* **Task**
In the listing that follows, give every line again exactly and omit the pictures.

**** Information provided

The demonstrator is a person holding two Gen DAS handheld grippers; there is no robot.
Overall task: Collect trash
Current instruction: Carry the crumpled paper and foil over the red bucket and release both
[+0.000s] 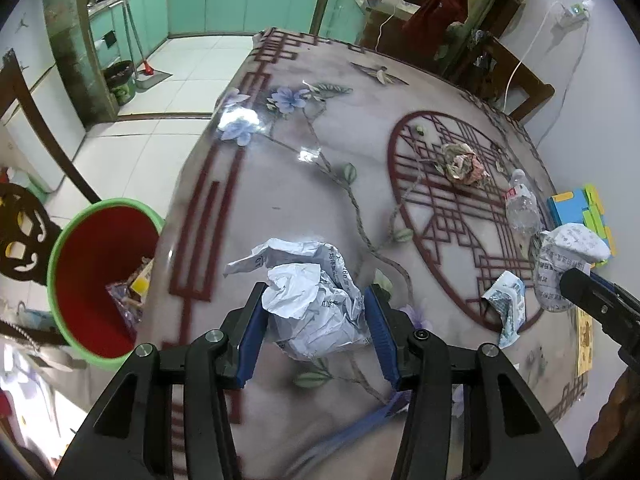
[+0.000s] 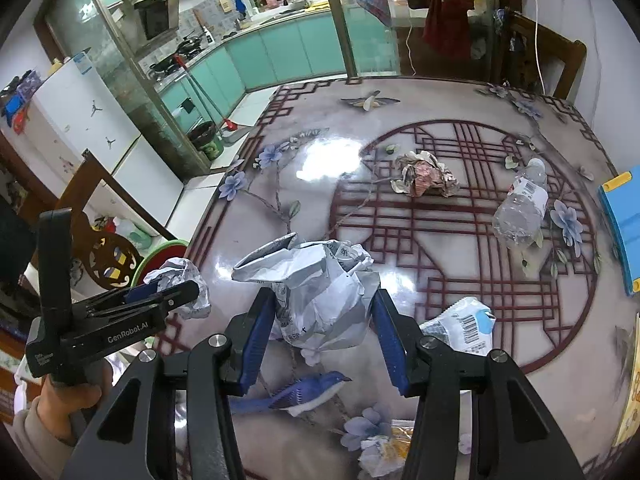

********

* **Result of the exercise**
The demonstrator is a person holding two Gen DAS handheld grippers; there is no robot.
Overall task: Collect trash
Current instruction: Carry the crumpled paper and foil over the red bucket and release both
[+0.000s] 
[+0.000s] 

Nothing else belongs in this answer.